Start of Material for this exercise

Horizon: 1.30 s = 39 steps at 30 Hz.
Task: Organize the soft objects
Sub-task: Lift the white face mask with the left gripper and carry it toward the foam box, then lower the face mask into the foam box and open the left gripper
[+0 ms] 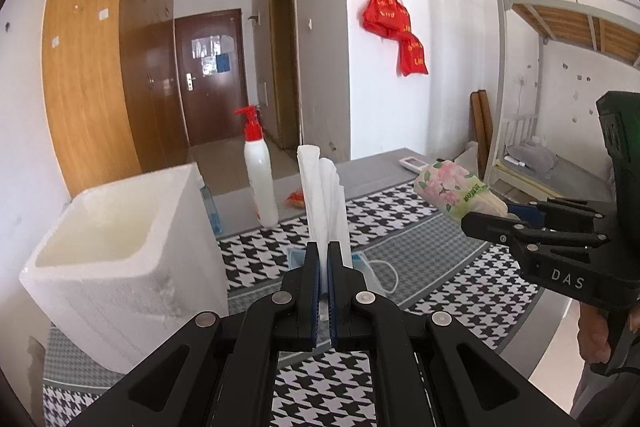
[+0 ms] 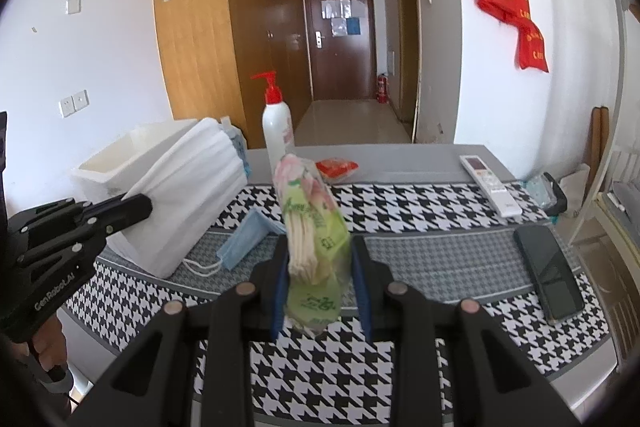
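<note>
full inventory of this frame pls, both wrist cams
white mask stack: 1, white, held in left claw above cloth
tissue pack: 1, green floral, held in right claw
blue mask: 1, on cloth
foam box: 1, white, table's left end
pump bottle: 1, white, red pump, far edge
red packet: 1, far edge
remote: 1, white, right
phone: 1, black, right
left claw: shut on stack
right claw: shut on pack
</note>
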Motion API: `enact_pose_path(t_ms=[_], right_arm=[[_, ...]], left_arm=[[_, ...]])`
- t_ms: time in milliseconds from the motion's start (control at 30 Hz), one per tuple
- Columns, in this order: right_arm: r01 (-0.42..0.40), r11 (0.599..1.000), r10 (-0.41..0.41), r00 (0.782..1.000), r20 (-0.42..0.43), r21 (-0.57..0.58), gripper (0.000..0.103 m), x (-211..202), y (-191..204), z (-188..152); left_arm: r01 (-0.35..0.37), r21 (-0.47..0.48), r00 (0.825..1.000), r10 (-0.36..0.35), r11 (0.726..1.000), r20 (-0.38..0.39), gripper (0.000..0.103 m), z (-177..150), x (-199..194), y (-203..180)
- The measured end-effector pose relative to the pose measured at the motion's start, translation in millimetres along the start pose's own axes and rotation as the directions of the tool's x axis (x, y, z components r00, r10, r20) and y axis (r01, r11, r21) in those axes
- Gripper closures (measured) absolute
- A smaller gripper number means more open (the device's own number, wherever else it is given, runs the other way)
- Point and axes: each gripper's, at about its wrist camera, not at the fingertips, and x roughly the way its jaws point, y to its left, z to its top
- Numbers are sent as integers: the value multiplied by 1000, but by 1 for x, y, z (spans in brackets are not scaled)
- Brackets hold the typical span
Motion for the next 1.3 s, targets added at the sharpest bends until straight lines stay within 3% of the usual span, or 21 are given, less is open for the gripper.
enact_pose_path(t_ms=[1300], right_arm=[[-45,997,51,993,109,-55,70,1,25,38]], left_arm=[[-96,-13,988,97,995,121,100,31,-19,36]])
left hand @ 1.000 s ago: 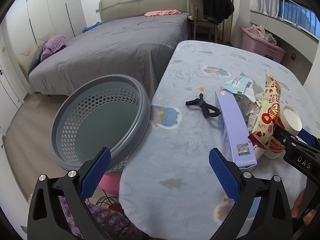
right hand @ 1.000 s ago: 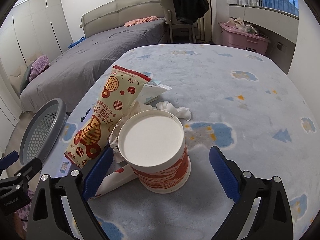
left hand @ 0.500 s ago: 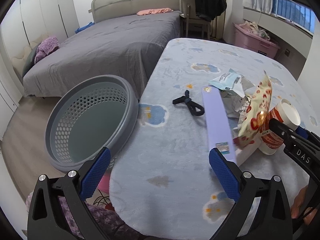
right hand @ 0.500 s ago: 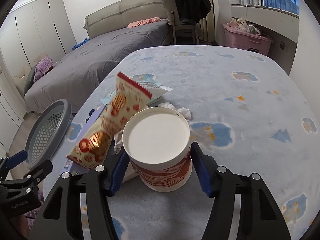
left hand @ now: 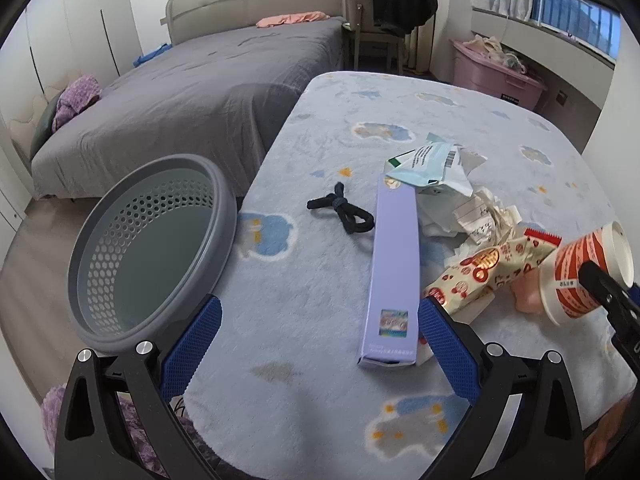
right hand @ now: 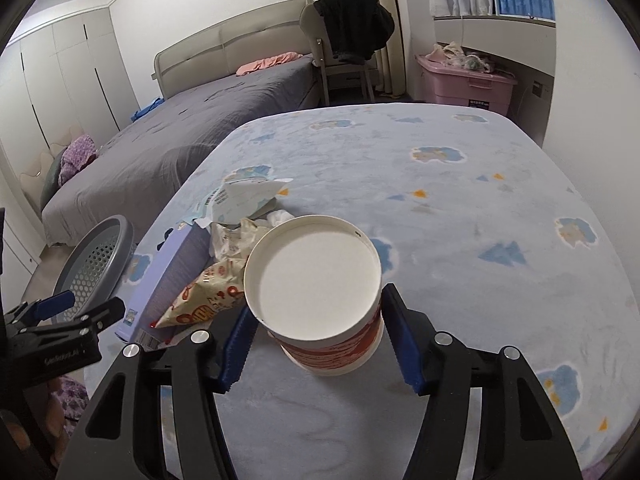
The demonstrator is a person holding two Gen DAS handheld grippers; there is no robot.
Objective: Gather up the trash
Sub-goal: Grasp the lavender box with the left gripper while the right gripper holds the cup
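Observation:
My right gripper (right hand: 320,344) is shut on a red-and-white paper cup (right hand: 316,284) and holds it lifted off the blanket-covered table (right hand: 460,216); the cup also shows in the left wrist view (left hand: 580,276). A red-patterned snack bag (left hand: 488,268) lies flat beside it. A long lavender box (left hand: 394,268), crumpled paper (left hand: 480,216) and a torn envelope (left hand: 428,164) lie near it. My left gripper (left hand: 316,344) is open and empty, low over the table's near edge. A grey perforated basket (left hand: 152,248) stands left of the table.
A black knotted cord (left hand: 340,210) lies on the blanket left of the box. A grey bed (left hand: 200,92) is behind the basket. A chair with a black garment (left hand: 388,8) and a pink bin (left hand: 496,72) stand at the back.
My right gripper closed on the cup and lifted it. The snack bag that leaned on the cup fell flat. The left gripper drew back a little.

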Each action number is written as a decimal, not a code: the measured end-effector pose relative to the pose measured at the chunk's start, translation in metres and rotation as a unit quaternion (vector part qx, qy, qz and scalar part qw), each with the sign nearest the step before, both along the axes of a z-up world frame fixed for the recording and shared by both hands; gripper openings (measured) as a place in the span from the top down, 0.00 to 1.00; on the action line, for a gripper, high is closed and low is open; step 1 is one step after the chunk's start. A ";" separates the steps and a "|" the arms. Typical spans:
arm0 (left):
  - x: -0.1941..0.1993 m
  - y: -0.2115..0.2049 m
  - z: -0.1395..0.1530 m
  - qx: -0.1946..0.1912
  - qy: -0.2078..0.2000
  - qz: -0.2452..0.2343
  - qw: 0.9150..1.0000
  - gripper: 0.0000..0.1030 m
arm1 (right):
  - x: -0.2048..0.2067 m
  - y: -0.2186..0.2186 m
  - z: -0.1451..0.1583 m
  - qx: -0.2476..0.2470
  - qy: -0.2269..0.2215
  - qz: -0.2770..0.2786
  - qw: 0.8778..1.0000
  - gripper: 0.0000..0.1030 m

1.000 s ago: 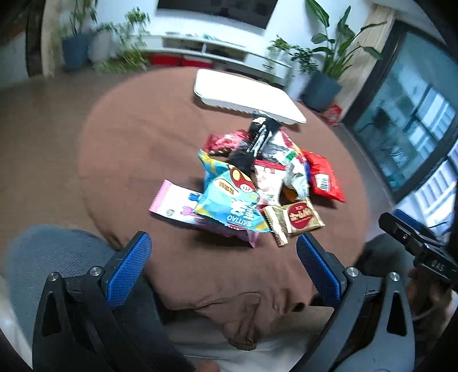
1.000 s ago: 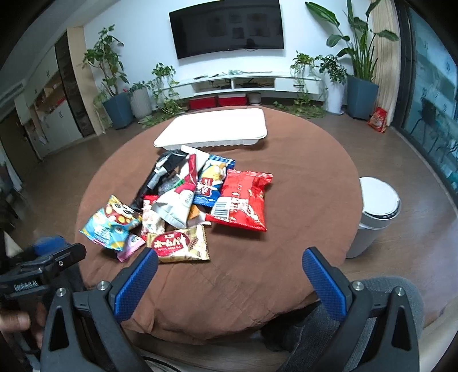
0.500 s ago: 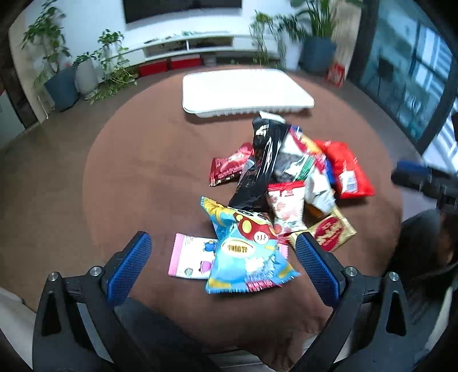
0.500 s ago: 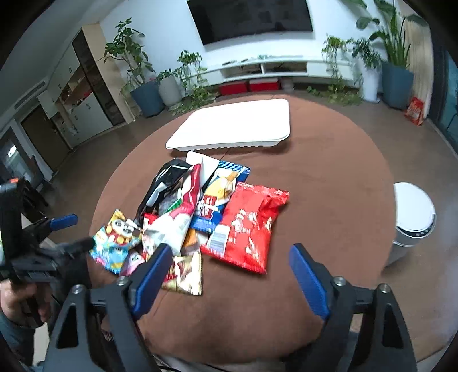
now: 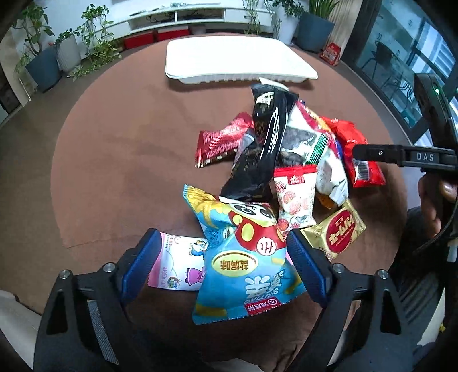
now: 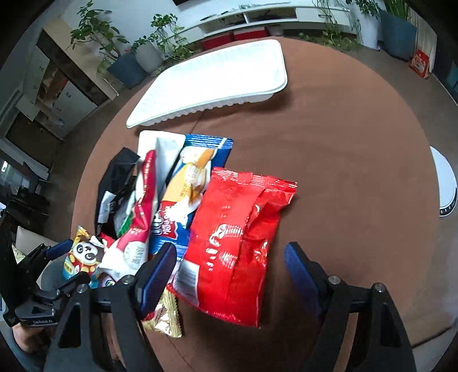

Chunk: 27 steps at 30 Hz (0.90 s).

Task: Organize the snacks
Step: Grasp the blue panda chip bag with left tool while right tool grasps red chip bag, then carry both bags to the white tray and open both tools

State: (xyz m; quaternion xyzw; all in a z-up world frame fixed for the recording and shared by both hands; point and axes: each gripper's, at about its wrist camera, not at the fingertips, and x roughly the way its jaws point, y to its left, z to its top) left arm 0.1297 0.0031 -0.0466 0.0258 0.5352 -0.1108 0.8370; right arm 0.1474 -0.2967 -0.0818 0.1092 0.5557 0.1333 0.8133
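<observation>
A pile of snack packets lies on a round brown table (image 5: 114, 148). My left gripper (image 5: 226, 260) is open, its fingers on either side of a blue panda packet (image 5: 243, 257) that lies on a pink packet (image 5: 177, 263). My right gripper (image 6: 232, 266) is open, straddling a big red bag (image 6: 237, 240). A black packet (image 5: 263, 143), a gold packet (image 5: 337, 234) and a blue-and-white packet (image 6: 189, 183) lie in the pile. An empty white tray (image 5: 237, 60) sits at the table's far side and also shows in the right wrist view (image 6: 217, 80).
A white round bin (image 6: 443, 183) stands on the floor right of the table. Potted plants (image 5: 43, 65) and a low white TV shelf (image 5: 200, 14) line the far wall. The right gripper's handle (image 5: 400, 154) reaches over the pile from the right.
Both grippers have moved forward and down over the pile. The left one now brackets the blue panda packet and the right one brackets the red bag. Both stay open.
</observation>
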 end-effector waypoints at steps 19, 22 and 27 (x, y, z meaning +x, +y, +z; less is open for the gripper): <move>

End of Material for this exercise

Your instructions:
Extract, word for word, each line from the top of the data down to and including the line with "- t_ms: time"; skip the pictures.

Response to this exercise:
Horizon: 1.30 s = 39 steps at 30 Hz.
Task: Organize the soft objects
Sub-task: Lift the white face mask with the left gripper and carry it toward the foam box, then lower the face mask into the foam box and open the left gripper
[+0 ms] 
[+0 ms] 
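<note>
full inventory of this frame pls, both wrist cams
white mask stack: 1, white, held in left claw above cloth
tissue pack: 1, green floral, held in right claw
blue mask: 1, on cloth
foam box: 1, white, table's left end
pump bottle: 1, white, red pump, far edge
red packet: 1, far edge
remote: 1, white, right
phone: 1, black, right
left claw: shut on stack
right claw: shut on pack
</note>
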Motion API: `enact_pose_path(t_ms=[_], right_arm=[[_, ...]], left_arm=[[_, ...]])`
- t_ms: time in milliseconds from the motion's start (control at 30 Hz), one per tuple

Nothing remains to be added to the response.